State-backed Citizens should be privatized
Jul 14, 2011
The following article was published in the Florida Current on July 14, 2011:
State-backed Citizens should be privatized
By Gary Fineout
Frustrated by the inability to win changes from state lawmakers, the chairman of the state-created Citizens Property Insurance Corp. said on Wednesday that legislators should privatize part of the company.
The idea quickly gained support from Gov. Rick Scott and Sen. Garrett Richter, the chairman of the Senate panel that oversees insurance. It was also criticized by Sen. Mike Fasano, who said homeowners are only in Citizens because they can’t get coverage elsewhere.
The move would place tens of thousands of policyholders into a new company that could more easily raise its rates than Citizens. Citizens, which was created nearly a decade ago, can only raise its rates 10 percent a year. It is the state’s largest insurer with nearly 1.4 million policyholders.
Malone defended the idea, saying that the state has a “train wreck coming at us” because Citizens has billions in exposure because the insurer covers many of the homes and apartment buildings and condominiums along the state’s coastline. Citizens also continues to grow by an average of 4,200 policies a week.
“It’s not a question of whether we are going to have a hurricane … it’s a question of when, where and how bad,” Malone said during a meeting of the Citizens Board of Governors.

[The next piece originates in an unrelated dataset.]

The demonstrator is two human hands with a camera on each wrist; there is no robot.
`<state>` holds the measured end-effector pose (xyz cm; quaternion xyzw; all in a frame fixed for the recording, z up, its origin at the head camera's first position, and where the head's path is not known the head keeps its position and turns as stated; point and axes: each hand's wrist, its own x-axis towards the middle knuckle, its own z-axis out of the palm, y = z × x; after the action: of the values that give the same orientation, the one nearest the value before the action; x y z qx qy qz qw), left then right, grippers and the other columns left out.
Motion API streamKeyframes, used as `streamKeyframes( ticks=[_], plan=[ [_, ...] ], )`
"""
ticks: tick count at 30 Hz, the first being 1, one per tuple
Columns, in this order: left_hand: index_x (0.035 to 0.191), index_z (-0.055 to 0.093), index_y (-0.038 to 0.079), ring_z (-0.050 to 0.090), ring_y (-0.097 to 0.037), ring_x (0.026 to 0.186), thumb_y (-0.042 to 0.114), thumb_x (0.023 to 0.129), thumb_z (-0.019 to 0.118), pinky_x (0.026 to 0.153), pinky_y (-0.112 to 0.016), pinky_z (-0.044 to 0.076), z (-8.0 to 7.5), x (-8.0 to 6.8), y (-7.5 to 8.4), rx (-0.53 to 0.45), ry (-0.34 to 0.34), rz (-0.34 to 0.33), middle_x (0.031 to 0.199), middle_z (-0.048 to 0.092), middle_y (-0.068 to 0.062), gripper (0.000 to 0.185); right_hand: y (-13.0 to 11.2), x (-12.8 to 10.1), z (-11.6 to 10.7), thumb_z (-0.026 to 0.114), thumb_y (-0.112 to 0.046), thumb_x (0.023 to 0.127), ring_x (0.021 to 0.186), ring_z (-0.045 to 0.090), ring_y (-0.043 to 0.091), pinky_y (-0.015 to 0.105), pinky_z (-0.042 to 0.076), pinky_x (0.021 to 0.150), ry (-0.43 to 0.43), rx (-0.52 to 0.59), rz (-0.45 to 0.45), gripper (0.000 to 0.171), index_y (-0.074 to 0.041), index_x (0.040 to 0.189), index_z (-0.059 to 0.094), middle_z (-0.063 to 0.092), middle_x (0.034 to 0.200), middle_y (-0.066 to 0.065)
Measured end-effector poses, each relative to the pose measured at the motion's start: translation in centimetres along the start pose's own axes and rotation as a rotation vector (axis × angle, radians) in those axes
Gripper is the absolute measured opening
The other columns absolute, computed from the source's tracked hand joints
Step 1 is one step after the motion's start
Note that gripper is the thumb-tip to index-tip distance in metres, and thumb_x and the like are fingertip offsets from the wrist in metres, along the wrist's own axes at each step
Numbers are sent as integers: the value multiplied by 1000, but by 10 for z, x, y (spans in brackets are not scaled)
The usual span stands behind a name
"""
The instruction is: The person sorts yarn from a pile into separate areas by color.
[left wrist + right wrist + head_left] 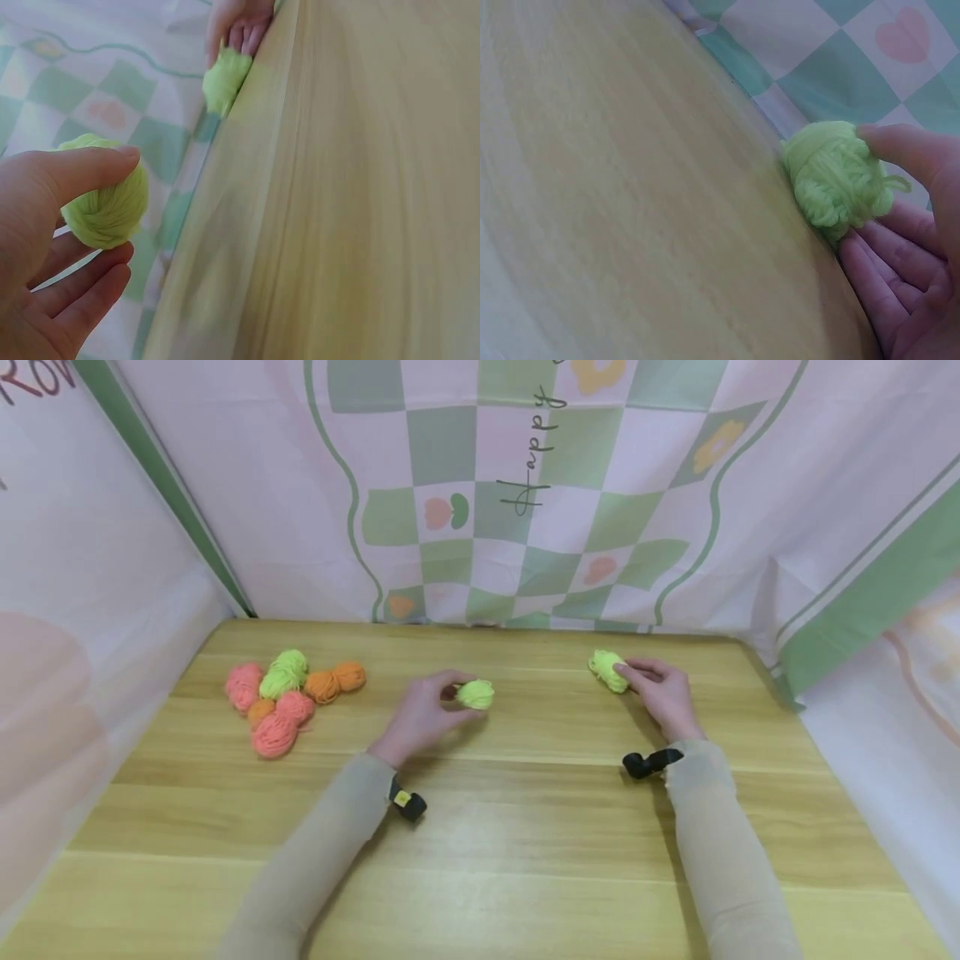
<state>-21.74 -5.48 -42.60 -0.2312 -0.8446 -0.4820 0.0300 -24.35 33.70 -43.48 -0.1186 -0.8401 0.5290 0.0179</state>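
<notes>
Wooden table [525, 827], green yarn ball [476, 694] apparently in left hand [420, 714]

Under your hands the table [525, 827] is pale wood with a fine straight grain and a smooth, faintly satin finish that catches a soft sheen near the middle. The green ball [476, 694] your left hand [420, 714] pinches is soft, matt, fuzzy yarn, its strands wound smoothly side by side; the second green ball [607, 670] at your right hand [660, 693] is the same yarn, wound looser with a stray end showing. The heap of yarn [285, 697] is equally woolly and dull. The backdrop [525, 485] is thin printed cloth, matt and creased. Your sleeves [705, 843] look like smooth knit fabric.
</notes>
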Motion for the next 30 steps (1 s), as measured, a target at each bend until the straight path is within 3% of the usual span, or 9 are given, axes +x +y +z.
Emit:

Scott and others backed a bill this past session that would have allowed Citizens to annually raise its rates as high as 25 percent. But the proposed legislation also would have made it harder for Floridians to obtain coverage through Citizens. The measure barely made it through one committee.
Malone said that if lawmakers didn’t have the political will to pass the measure this year then it would be impossible to pass during next year with an election looming. He said he didn’t understand why legislators were willing to make it easier for private companies to raise rates by passing SB 408 but didn’t do the same with Citizens.
That’s why it may be better to just take as many as 800,000 policies and place them in a new private company, he added. That company could charge higher rates — and just as importantly — the privatization would lower the amount of risk for those policies left behind in Citizens. Currently Citizens can place an assessment on nearly every insurance bill — including auto insurance — if it does not have enough money to cover losses from a major hurricane.
Richter, who supported the Citizens proposal, said that he would “absolutely approach that discussion with an open mind.” Privatization of Citizens would require legislative approval.
Scott, who has said he would like to eventually eliminate the ability of Citizens to charge assessments, said he would look at a privatization proposal “closely” if it would help eventually bring down the cost of insurance in the state.
Fasano, however, questioned the idea of privatization. He said people he represents only turned to Citizens after they were dropped by private companies and were unable to get affordable coverage elsewhere. Fasano added that Citizens may only grow larger because state legislators made it easier this year for private carriers to raise rates.
The New Port Richey Republican pushed back at Malone’s suggestion that lawmakers lacked the political will to deal with Citizens.
“The political will that is needed in Tallahassee is to say no to the private insurance companies,” Fasano said.